Correspondence - June - August 1862

Alfred Searles to E. G. Searles, Early June 1862

Headquarters, Athens, Limestone Co. Alabama
early June 1862?


Once more have we had the pleasure of receiving another letter from you. It came through in 5 days. We were glad to hear you were all well, which found us the same. We have no news to write, any more than we expect to have a fight here. They made the attempt this morning. Whether they did not calculate to make a stand or wheather they wanted to see our strength and how we was situated is more than I can say, but this much I know their information was very limited, for they did not find the pickets of the old 21st asleep. They cam on to them about one hour before day lylit, but the result was a dose of lead through the darkness.

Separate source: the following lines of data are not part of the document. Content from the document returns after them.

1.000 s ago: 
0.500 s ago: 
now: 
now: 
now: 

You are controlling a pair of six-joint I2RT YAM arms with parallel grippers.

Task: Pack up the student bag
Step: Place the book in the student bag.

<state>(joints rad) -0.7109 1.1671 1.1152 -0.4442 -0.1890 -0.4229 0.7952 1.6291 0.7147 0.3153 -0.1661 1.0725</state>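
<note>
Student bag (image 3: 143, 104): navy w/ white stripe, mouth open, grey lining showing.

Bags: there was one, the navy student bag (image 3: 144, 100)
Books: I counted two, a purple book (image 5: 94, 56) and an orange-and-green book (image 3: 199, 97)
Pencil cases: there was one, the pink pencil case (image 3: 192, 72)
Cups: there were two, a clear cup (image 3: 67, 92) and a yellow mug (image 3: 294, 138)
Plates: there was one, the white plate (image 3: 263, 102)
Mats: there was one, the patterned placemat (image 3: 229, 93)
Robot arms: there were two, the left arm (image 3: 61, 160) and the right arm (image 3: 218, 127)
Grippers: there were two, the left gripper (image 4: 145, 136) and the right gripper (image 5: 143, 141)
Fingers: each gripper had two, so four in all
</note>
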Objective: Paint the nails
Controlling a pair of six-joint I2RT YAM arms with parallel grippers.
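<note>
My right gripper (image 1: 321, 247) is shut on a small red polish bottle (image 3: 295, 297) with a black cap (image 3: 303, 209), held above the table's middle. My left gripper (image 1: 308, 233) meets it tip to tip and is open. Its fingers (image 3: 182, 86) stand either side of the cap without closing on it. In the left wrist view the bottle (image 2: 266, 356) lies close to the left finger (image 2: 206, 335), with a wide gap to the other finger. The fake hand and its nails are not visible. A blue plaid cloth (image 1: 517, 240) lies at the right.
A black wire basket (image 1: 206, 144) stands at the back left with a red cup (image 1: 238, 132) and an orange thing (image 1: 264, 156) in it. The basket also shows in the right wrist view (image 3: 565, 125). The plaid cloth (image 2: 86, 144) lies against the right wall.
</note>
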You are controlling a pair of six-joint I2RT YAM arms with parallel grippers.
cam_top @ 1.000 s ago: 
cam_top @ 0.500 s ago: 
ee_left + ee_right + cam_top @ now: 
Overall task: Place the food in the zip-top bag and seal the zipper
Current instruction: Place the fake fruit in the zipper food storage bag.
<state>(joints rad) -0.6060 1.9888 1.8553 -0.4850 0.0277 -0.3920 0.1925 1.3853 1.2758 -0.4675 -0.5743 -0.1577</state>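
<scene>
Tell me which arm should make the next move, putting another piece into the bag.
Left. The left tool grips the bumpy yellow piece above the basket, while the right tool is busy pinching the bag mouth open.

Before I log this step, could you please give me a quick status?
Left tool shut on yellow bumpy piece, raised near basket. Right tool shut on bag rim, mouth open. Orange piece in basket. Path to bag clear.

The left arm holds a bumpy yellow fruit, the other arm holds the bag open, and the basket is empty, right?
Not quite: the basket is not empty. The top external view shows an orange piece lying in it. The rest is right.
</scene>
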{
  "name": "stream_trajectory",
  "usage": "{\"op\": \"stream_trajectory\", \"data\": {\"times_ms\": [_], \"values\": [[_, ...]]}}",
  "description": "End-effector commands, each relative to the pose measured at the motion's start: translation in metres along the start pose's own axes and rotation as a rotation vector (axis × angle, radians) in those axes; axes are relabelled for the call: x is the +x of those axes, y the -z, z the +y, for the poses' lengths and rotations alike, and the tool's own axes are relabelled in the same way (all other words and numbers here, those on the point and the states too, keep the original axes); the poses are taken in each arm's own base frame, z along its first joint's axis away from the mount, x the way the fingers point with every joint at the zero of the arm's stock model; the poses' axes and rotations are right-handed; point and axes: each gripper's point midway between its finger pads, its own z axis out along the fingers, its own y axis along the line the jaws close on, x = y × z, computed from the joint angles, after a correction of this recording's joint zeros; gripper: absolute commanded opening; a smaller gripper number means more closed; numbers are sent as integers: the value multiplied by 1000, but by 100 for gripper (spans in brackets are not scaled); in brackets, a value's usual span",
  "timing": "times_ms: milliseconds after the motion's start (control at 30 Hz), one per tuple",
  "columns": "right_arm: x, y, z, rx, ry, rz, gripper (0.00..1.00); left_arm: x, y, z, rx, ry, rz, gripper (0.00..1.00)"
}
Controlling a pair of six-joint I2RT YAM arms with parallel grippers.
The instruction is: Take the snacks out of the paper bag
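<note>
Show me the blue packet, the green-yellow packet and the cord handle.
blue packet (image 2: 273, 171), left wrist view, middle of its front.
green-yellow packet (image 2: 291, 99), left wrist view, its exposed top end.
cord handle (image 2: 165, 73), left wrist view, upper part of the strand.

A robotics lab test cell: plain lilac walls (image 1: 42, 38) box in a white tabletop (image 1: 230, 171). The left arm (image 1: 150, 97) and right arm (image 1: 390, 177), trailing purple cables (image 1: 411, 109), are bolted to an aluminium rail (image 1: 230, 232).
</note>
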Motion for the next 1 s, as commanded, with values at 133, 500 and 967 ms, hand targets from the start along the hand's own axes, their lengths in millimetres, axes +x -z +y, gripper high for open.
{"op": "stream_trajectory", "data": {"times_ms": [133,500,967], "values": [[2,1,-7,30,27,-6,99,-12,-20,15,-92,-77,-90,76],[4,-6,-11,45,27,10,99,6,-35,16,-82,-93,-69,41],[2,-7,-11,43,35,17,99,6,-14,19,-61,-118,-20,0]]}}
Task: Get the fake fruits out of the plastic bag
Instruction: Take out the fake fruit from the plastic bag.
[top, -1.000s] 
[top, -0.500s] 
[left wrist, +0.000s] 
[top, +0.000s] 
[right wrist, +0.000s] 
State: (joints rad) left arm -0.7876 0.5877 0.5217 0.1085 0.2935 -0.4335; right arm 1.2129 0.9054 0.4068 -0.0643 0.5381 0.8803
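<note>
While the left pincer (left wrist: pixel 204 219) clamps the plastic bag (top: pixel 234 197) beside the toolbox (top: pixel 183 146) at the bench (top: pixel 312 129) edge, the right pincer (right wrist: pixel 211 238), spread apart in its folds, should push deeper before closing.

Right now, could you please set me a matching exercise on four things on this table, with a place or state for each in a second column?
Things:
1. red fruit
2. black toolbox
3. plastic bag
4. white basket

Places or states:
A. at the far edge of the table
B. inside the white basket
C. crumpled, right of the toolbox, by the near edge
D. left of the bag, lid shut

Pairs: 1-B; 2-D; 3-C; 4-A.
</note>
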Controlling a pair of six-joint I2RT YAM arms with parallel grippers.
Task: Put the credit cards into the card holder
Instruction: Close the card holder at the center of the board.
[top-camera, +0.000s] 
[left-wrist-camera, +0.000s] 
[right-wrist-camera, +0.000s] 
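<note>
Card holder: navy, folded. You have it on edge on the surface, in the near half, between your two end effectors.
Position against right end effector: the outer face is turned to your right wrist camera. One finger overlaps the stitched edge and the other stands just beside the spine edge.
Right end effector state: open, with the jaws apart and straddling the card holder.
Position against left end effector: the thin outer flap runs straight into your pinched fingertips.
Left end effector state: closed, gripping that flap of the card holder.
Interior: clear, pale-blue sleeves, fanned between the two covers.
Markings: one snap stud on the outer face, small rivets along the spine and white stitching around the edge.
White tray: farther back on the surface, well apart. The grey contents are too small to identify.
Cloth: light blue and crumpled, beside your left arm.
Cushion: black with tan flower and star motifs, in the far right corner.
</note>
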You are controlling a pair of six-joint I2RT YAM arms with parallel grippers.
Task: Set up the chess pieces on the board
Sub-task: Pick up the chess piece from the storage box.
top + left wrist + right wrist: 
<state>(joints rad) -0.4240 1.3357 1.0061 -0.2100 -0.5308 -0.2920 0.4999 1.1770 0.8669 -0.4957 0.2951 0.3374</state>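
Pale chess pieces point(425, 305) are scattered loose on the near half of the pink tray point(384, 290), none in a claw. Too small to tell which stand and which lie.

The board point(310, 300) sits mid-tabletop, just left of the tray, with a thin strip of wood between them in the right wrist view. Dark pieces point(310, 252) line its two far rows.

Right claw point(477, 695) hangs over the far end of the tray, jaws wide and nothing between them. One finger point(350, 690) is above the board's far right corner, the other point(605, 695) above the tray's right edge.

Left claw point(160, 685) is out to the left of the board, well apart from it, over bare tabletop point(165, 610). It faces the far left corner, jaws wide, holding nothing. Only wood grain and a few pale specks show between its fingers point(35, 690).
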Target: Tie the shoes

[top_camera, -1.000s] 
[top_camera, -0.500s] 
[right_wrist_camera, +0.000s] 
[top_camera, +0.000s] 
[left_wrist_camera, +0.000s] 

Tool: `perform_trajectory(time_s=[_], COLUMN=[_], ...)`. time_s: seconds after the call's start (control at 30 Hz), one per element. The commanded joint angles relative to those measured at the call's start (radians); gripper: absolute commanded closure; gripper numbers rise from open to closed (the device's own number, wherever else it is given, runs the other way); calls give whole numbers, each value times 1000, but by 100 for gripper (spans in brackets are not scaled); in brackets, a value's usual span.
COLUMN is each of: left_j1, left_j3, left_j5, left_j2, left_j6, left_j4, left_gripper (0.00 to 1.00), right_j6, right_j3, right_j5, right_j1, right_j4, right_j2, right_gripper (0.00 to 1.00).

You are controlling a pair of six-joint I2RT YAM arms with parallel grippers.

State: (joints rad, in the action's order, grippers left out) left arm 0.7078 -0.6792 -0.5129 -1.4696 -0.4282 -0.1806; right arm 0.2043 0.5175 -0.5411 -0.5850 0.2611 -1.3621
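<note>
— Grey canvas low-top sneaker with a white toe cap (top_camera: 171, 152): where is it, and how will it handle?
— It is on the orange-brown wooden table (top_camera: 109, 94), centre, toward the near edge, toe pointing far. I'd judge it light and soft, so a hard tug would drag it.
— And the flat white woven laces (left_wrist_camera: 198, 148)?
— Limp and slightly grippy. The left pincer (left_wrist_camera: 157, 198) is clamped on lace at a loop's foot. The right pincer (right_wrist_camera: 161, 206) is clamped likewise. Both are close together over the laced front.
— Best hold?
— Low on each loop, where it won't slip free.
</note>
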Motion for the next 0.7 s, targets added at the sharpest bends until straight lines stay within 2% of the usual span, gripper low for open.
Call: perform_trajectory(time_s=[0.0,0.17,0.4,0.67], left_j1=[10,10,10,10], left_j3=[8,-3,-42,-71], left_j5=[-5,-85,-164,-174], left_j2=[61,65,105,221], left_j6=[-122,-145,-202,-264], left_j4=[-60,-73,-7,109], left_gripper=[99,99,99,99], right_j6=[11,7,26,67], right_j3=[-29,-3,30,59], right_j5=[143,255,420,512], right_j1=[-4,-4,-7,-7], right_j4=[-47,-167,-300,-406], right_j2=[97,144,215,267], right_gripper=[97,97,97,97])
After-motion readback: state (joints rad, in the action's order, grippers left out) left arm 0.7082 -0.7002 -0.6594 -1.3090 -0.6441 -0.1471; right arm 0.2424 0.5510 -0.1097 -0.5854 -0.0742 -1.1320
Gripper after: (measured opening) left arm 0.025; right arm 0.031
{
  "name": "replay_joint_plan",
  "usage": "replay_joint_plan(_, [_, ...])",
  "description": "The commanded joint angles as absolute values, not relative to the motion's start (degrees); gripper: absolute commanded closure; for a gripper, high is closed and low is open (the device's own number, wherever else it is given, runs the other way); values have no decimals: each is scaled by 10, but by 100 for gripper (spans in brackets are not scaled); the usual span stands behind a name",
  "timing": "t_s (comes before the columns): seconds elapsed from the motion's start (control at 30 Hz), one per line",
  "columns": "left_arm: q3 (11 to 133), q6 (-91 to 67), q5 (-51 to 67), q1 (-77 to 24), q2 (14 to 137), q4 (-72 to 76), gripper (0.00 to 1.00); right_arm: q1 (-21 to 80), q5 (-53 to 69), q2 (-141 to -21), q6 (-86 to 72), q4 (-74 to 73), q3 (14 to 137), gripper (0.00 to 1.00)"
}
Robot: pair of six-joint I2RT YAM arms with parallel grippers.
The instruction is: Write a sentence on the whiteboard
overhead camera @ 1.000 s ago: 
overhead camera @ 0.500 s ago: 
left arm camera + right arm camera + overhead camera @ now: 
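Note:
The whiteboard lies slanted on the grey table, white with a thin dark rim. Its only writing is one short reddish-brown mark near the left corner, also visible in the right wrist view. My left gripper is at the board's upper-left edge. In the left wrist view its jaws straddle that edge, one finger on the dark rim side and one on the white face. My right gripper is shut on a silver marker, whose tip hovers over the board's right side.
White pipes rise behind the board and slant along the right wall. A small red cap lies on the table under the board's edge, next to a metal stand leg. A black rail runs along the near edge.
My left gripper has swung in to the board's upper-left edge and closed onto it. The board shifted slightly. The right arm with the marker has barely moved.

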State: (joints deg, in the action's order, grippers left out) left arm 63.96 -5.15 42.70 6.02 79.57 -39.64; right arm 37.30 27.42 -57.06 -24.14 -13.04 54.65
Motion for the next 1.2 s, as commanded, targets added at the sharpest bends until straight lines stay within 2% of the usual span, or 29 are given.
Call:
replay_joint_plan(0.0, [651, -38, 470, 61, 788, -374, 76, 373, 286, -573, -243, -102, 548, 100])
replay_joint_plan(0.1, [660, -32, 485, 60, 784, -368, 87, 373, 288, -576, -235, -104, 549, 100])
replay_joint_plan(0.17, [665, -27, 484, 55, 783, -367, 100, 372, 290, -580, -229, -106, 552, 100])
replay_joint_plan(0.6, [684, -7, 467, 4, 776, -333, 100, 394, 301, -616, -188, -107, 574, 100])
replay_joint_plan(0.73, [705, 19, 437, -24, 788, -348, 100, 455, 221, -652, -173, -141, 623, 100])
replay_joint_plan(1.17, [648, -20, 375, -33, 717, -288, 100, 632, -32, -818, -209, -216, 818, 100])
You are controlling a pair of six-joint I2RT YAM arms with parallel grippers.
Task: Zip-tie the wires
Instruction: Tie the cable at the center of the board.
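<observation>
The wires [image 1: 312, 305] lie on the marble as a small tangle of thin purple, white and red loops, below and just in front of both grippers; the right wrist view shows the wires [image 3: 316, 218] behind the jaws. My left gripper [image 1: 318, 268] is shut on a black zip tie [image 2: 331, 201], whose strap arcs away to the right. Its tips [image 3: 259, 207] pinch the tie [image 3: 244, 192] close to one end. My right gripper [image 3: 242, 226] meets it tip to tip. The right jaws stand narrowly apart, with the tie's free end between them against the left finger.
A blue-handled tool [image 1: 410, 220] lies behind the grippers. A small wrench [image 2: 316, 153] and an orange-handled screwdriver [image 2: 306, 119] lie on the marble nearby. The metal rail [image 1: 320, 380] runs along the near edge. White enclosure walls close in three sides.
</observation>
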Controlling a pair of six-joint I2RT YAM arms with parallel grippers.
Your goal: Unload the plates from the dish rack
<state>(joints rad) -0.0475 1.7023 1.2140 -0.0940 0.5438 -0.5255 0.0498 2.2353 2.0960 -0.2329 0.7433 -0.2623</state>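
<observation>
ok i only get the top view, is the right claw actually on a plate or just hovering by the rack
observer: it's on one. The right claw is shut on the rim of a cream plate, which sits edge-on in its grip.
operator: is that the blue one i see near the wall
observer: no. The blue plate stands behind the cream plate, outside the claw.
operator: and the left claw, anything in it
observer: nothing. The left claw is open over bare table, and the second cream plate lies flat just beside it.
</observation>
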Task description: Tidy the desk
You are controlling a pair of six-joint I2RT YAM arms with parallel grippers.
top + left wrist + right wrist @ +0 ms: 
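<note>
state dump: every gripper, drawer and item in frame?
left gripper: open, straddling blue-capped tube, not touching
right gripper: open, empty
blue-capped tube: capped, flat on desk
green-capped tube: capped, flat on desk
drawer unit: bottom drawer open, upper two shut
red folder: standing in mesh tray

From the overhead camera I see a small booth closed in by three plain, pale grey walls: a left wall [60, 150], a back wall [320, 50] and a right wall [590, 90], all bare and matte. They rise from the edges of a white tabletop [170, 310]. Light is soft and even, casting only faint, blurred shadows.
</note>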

We could not tell what the damage was, but in 10 minutes after the allarm our regiment, a regiment of calvary and a battery was on the move, but there has been nothing seen since. What this night may tell is more than I am able to say, but you need not fear for it is nothing but some of those land pirets and they never will want to come but once. It has given the boys something to think and talk about. Things have become very dull here. I do not know wheather I told you in my last letter that we were set up here for a guard to this place. As long as it needs guards we shall stay here if they do not drive us out, which I don't think they will do. There is the 3rd Regt of Kentucky Cavelry and the 2nd Ohio Battery attached to ours which forms a pretty strong guard.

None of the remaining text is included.